Bei der Wahl sollte man daher nicht nur auf den Serienzustand schauen, sondern auf die eigene Idee: Soll das Motorrad eher „sportlich verfeinert“ werden oder „amerikanisch custom“? Genau dort liegt oft der entscheidende Unterschied.

Fazit: Welches Bike passt zu wem?

Die Yamaha XSR 900 GP ist die bessere Wahl für alle, die ein Retro-Motorrad mit spürbar sportlichem Anspruch suchen. Wer gerne dynamisch fährt, Kurven aktiv angeht und ein Motorrad möchte, das bei sportlicheren Manövern direkt reagiert, wird mit der Yamaha sehr glücklich. Ihre Stärken liegen vor allem in der direkten Rückmeldung, dem sportlichen Fahrgefühl und der Art, wie der Motor Leistung in höheren Bereichen nutzbar macht.

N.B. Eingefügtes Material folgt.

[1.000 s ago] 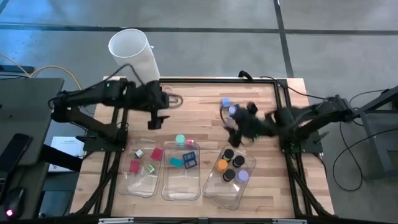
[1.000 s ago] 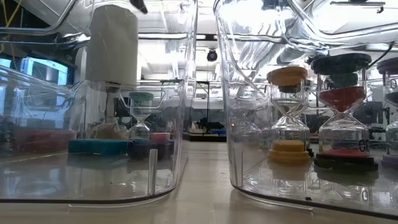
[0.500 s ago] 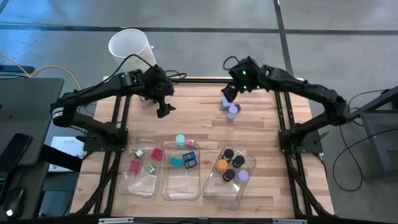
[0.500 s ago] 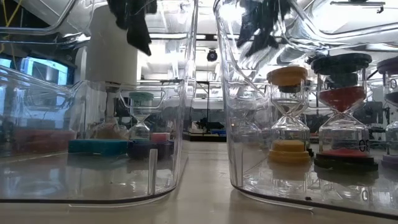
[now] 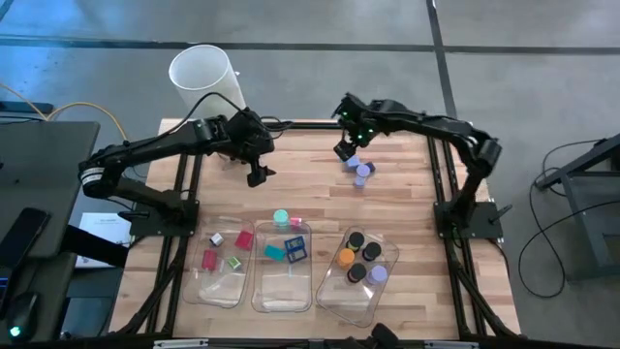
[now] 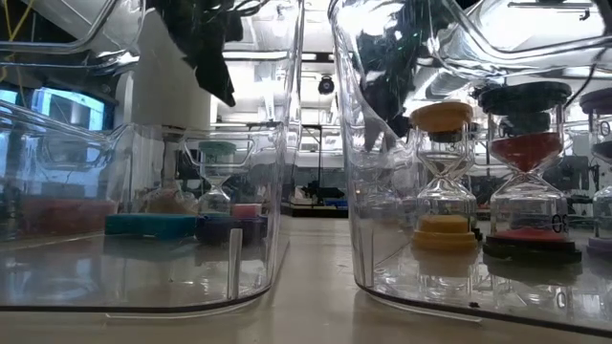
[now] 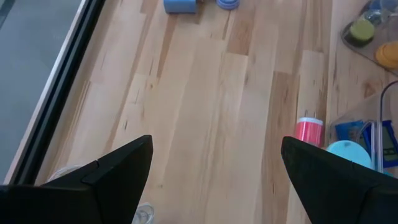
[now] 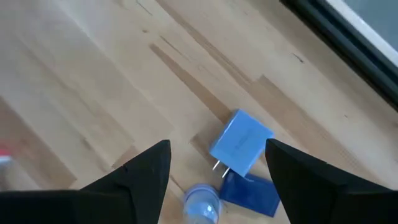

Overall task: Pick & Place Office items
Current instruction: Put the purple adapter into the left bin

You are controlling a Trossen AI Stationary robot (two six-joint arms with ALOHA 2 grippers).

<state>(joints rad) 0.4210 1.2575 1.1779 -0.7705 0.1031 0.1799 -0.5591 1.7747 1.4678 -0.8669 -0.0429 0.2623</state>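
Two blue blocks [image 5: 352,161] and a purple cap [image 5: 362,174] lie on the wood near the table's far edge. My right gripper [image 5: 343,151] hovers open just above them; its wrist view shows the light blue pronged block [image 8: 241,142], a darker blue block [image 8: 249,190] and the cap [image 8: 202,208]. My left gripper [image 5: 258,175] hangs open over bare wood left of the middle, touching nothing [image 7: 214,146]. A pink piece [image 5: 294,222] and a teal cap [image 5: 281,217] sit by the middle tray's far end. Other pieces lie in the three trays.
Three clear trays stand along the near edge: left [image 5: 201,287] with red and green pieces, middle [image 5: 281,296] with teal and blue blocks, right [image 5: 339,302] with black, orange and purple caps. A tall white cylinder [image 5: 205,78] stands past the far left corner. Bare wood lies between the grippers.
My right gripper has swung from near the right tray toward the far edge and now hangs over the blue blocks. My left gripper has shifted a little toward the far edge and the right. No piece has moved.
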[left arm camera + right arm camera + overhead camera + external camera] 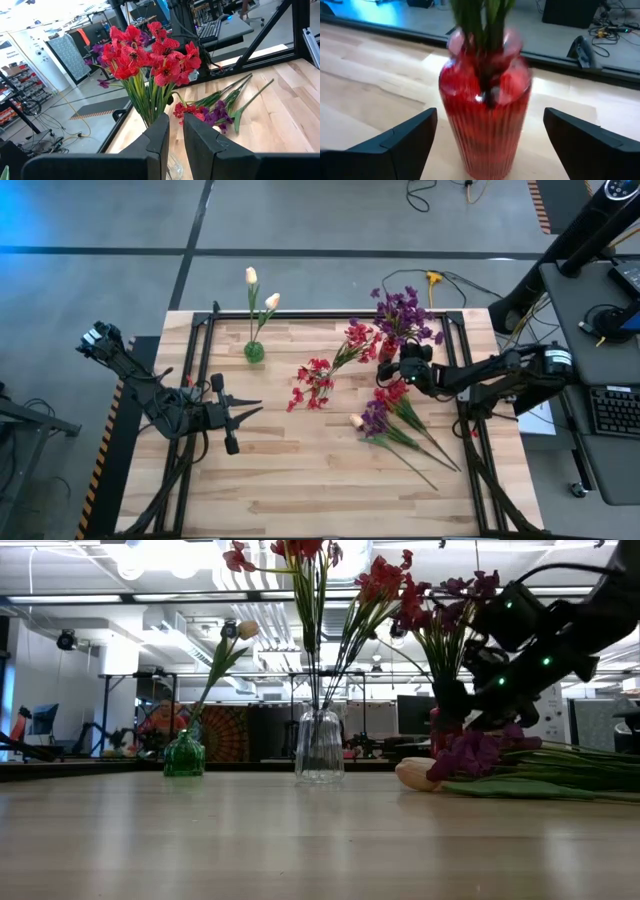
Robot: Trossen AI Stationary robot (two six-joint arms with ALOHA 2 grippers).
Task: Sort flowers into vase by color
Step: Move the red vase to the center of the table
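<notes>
Item: my right claw [487, 145], fingers spread wide and empty, straddling the red vase [485, 125] without touching it. My left claw [232, 418] waits well away across the table from that vase, fingers drawn together on nothing.

Risk: the red vase stands close between my open fingers; I judge that a careless sideways swing would knock it over and spill its stems. The loose flowers beside it could also be snagged.

Containers, placed from the red vase:
- Red vase: purple flowers [405, 312].
- Clear vase [319, 748], near it toward the table's middle: red flowers [150, 55].
- Green vase [254, 351], well apart, past the clear vase: cream tulips [260, 290].

Unsorted: a heap of purple and red flowers [395, 420] and one cream bud [415, 774], lying on the table just beside the red vase.
</notes>
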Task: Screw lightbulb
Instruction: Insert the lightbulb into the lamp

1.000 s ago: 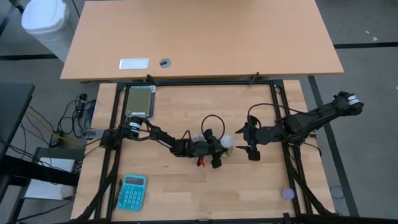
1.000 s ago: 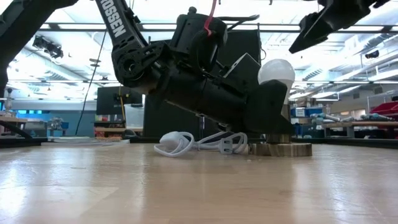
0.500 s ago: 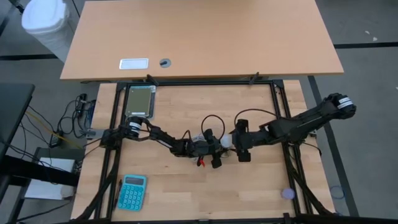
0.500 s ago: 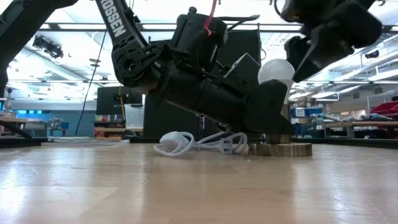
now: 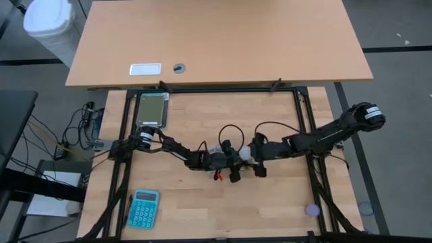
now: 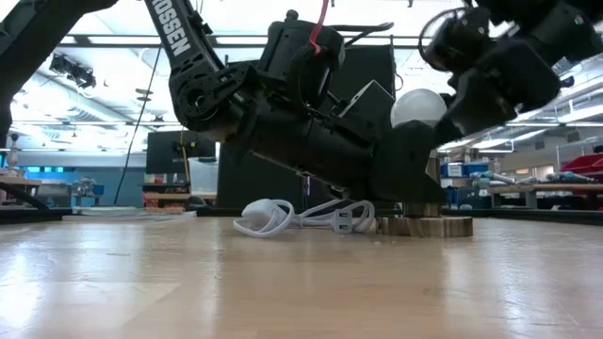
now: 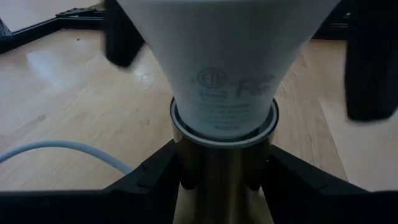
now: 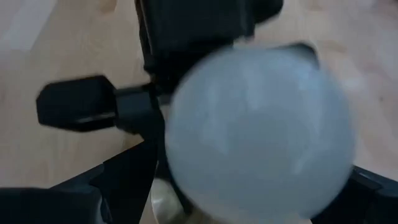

Die Indian Scout Bobber passt besser zu Fahrern, die den Bobber-Charakter wirklich leben wollen: markanter Look, entspannteres Fahrgefühl und ein Motor, der eher über souveränes Vorwärtsziehen überzeugt. Wer im Alltag und auf Touren lieber entspannt beschleunigt und dabei trotzdem spürbaren Druck haben möchte, findet in der Indian eine sehr stimmige Wahl. Sie ist weniger auf maximale Sportlichkeit getrimmt, dafür aber stark in Atmosphäre, Komfort und dem „einfach fahren“-Gefühl.

Kurz gesagt: Yamaha für sportlich ambitionierte Retro-Fans, Indian für Bobber-Liebhaber mit Fokus auf Charakter und entspanntes Drehmoment-Fahren.